- League: American League
- Division: East
- Ballpark: Yankee Stadium
- City: New York City
- Record: 89-71 (.556)
- Owners: George Steinbrenner
- General managers: Cedric Tallis
- Managers: Bob Lemon, Billy Martin
- Television: WPIX SportsChannel NY (Phil Rizzuto, Frank Messer, Bill White)
- Radio: WINS (AM) (Frank Messer, Phil Rizzuto, Bill White, Fran Healy)

= 1979 New York Yankees season =

Season for the Major League Baseball team the New York Yankees

The 1979 New York Yankees season was the 77th season for the franchise. The season was marked by the death of their starting catcher and team captain, Thurman Munson, on August 2. The team finished with a record of 89–71, finishing fourth in the American League East, 13.5 games behind the Baltimore Orioles, ending the Yankees' three-year domination of the AL East. New York was managed by Bob Lemon and Billy Martin. The Yankees played at Yankee Stadium.

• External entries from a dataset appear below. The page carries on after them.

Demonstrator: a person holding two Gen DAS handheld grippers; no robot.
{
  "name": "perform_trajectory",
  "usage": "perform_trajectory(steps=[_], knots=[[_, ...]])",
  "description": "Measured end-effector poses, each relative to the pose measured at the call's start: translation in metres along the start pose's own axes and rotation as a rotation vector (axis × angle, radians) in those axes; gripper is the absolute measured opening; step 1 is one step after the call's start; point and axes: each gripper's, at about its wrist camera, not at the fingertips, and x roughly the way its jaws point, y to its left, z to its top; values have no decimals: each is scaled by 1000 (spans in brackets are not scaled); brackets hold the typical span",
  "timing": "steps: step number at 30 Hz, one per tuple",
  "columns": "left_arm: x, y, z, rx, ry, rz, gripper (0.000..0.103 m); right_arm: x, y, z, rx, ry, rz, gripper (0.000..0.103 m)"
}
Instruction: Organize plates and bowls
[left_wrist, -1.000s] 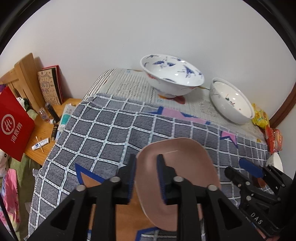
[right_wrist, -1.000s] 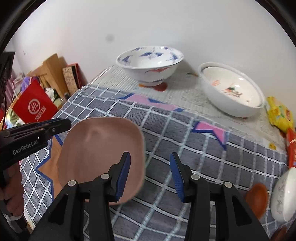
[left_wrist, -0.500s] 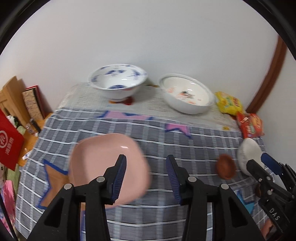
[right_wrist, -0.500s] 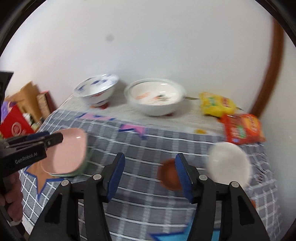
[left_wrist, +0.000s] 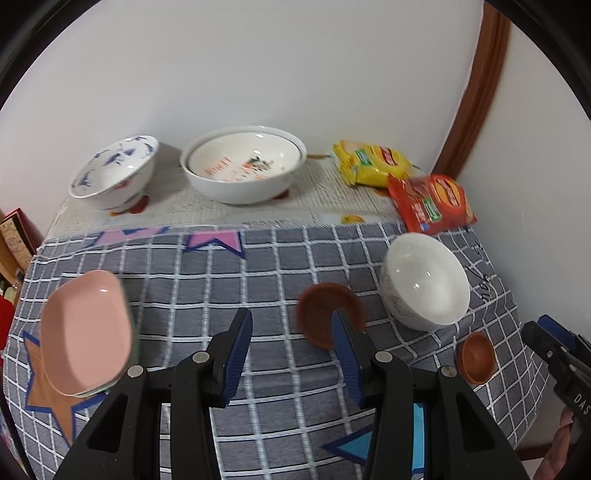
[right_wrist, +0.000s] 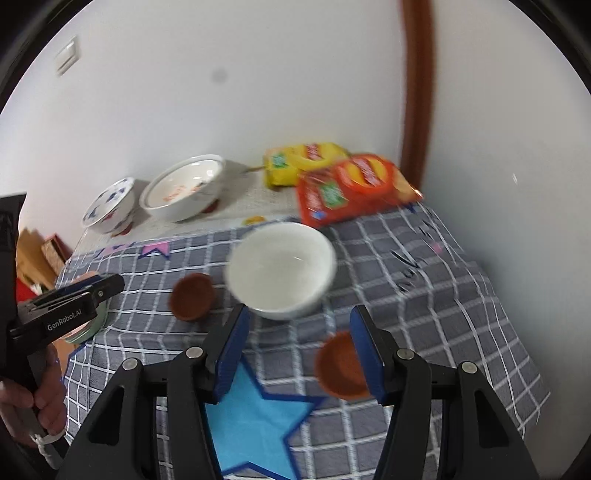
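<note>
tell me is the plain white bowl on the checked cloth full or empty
Empty. The white bowl stands upright on the checked cloth, and its bare white inside shows in both views, with only glare in it.

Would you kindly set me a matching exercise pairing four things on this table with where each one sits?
Things:
1. pink plate
2. blue-patterned bowl
3. orange snack packet
4. plain white bowl

Places, as the left wrist view shows them:
A. right side of the checked cloth
B. back left, near the wall
C. left side of the checked cloth
D. back right, beside the yellow packet

Pairs: 1-C, 2-B, 3-D, 4-A
</note>
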Motion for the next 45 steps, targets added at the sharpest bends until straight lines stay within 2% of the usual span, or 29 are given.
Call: perform_trajectory(steps=[5, 7, 9, 12, 18, 21, 24, 28, 32, 37, 40, 45], knots=[[17, -11, 0, 22, 30, 11, 43, 11, -40, -13, 60, 27, -27, 56], [26, -7, 1, 5, 46, 19, 59, 18, -50, -17, 74, 41, -39, 56], [34, -1, 2, -17, 50, 31, 64, 26, -56, -22, 86, 54, -52, 56], [48, 10, 1, -44, 65, 59, 64, 39, -63, -31, 91, 82, -56, 56], [73, 19, -2, -57, 104, 47, 64, 60, -72, -47, 126, 123, -60, 56], [84, 16, -3, -52, 119, 36, 64, 68, -75, -52, 142, 138, -57, 51], [92, 14, -4, -47, 131, 32, 63, 74, -77, -55, 146, 148, -47, 48], [100, 10, -4, -39, 137, 17, 63, 79, -80, -56, 165, 156, -18, 40], [106, 6, -4, -29, 147, 3, 63, 84, -80, -55, 160, 162, -30, 34], [111, 2, -5, -20, 156, -10, 56, 89, -79, -53, 153, 168, -33, 30], [113, 0, -6, -13, 159, -17, 49, 92, -77, -53, 148, 175, -30, 23], [118, -2, -6, -10, 173, -28, 42, 95, -73, -51, 134, 179, -37, 18]])
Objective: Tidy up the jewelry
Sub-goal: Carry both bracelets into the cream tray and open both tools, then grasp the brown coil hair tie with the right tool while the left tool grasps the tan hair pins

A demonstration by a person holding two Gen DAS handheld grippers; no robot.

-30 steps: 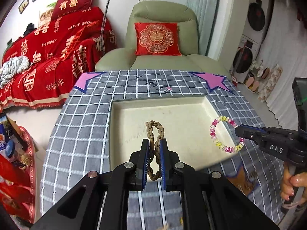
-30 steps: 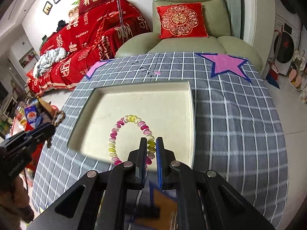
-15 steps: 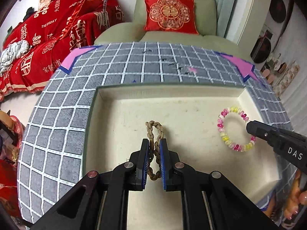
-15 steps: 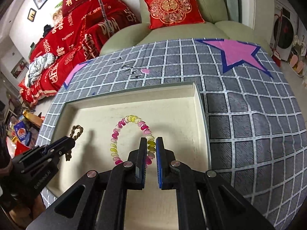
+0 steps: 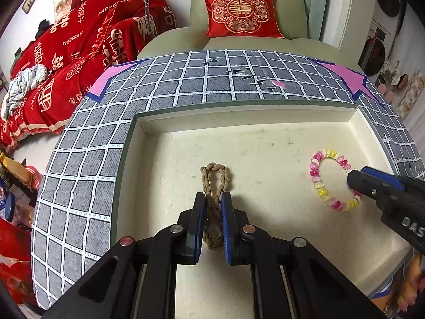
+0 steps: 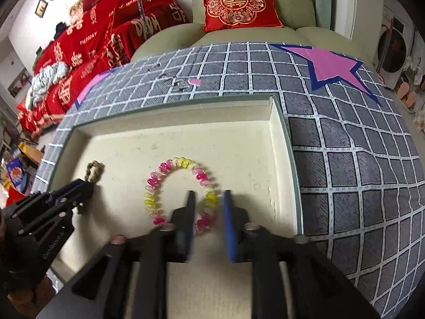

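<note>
Cream tray (image 5: 265, 122) on grid-patterned tablecloth (image 5: 79, 164). Left gripper (image 5: 213, 199): fingers clamped on braided tan rope bracelet (image 5: 215, 178), over tray floor. Right gripper (image 6: 207, 196): fingers parted, straddling pink-and-yellow beaded bracelet (image 6: 159, 186) lying in tray.

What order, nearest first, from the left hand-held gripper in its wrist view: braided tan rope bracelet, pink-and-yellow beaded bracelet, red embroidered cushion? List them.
1. Braided tan rope bracelet: clamped in the left hand-held gripper, over the cream tray.
2. Pink-and-yellow beaded bracelet: right, in the tray.
3. Red embroidered cushion: far back, on the green armchair.
</note>
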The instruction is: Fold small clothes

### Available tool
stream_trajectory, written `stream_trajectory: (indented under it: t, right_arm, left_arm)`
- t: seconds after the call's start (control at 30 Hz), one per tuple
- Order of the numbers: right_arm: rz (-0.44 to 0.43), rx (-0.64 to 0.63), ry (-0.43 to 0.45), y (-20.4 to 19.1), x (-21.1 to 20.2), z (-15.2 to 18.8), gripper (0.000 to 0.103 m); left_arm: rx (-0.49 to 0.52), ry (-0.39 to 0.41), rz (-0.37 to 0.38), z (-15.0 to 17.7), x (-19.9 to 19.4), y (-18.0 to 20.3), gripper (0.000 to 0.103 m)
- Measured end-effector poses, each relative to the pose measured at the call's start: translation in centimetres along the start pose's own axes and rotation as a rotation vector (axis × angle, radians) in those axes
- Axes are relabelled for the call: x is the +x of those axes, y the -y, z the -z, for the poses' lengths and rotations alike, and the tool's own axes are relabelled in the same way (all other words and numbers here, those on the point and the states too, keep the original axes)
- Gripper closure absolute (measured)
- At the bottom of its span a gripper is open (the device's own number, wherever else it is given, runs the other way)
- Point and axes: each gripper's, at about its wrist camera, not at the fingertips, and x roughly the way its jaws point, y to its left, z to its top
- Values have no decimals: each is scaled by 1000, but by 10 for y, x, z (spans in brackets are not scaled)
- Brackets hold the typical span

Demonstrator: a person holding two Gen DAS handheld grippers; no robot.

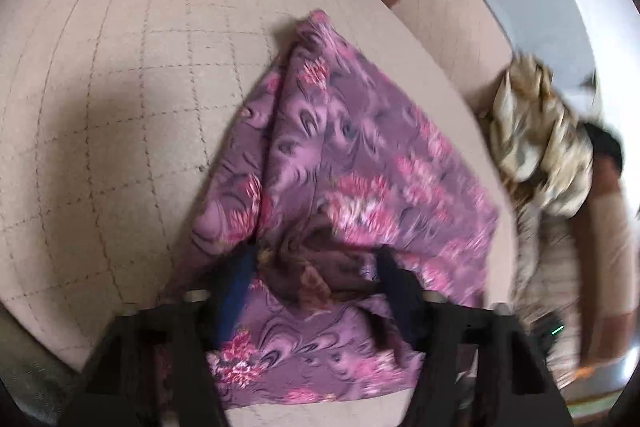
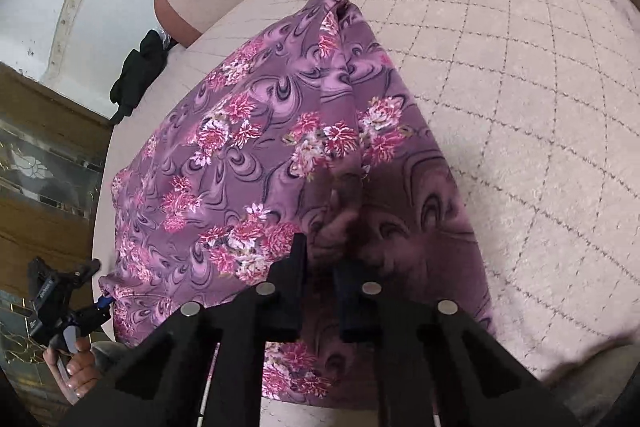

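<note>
A: Tongs first. The right gripper (image 2: 320, 267) has its jaws drawn close, with a bunched ridge of the purple floral cloth (image 2: 256, 155) pinched between the fingertips.

B: And the left gripper (image 1: 316, 267)?

A: Its jaws stand apart, straddling a raised fold of the same cloth. One blue-padded finger (image 1: 236, 287) sits at about seven o'clock of the fold, the other at about five. The wrist view is blurred, so I cannot tell whether the pads press the fabric.

B: Where does the cloth lie?

A: Spread on the pink quilted cushion (image 2: 520, 87), tapering to a point toward twelve o'clock in the right wrist view. At eight o'clock in that view the left gripper shows again at the cloth's corner, with a hand (image 2: 76, 367) beneath it.

B: Anything further out?

A: A black garment (image 2: 140, 75) lies at the cushion's edge near ten o'clock. A tan patterned cloth (image 1: 536, 143) is heaped at three o'clock in the left wrist view.
</note>
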Motion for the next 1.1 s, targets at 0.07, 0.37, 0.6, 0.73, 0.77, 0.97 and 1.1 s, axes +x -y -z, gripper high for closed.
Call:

As the Munson Era came to a tragic end within this season, a new era was about to unfold. 1979 marked the first time ever for the Yankees to broadcast their games on cable within New York City and surrounding areas, becoming the first ever MLB team to do so. Starting Opening Day that year, all Yankees games save for the nationally aired games were broadcast on the then 3-year old cable channel SportsChannel NY (aside from the usual WPIX telecast for free to air television viewers in the New York area and nationwide via satellite and cable).

== Offseason ==
In January 1979, the Yankees attempted to acquire first baseman Rod Carew from the Minnesota Twins in exchange for Chris Chambliss, Juan Beníquez, Dámaso García, and Dave Righetti, but the deal fell through. Carew was later traded to the California Angels.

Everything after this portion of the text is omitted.